Would else could the airline or local leadership have done? What would you do that I haven’t thought of?
Maybe There Was a Servant Leadership Solution
As I passed through security, still indignant about what I had just witnessed, I suddenly was convicted.
I. Just. Blew. It.
I was on my self-righteous mental high-horse about how a ticket agent and his did-I-mention-they-are-bankrupt employer were insensitive and unprepared to deal with such a scenario. And I was so distracted with my own huffing and puffing, I was blind to the fact that I could have been her solution. I had three different ways I could have helped her while I stood there and did nothing. I didn’t have a right to criticize somebody for not thinking about doing was I also didn’t think to do.
Just because it wasn’t my job didn’t mean it wasn’t my opportunity.
Just because it’s an abusive and deceptive practice (is my attitude leaking?) doesn’t mean I am powerless to be a small light in the darkness.
Just because I wasn’t a corporate manager didn’t mean I couldn’t be a servant leader.
And I failed.
Sigh… what to now?
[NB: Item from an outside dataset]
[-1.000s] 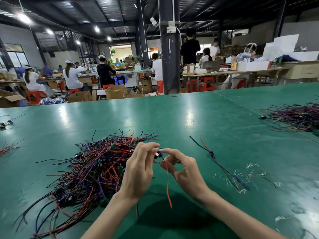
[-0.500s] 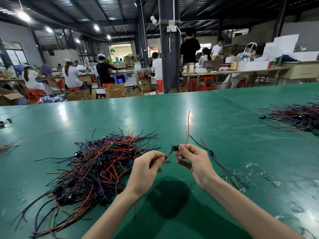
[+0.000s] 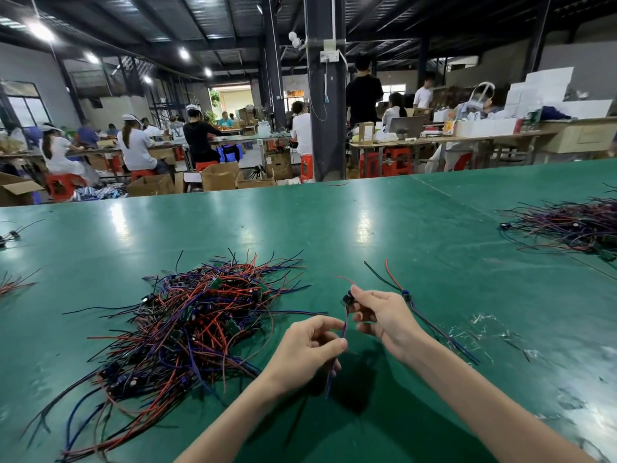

Do I really want to circle back around and have to go through security again? Just as I decided that I’d do it, I saw my fellow traveler coming through security herself. Somehow she made it.
In spite of them.
In spite of their money-leeching policies.
In spite of my self-righteous neglect.
Memo to my foggy brain: The next time you hear someone use the words “it’s not my job” maybe you should assume it’s yours.
It was just before the Passover Feast. Jesus knew that the time had come for him to leave this world. It was time for him to go to the Father. Jesus loved his disciples who were in the world. So he now showed them how much he really loved them…So he got up from the meal and took off his outer clothes. He wrapped a towel around his waist. After that, he poured water into a large bowl. Then he began to wash his disciples’ feet. He dried them with the towel that was wrapped around him (John 13:1-5 NIRV).
Why is this construct so foreign in today’s church milieu?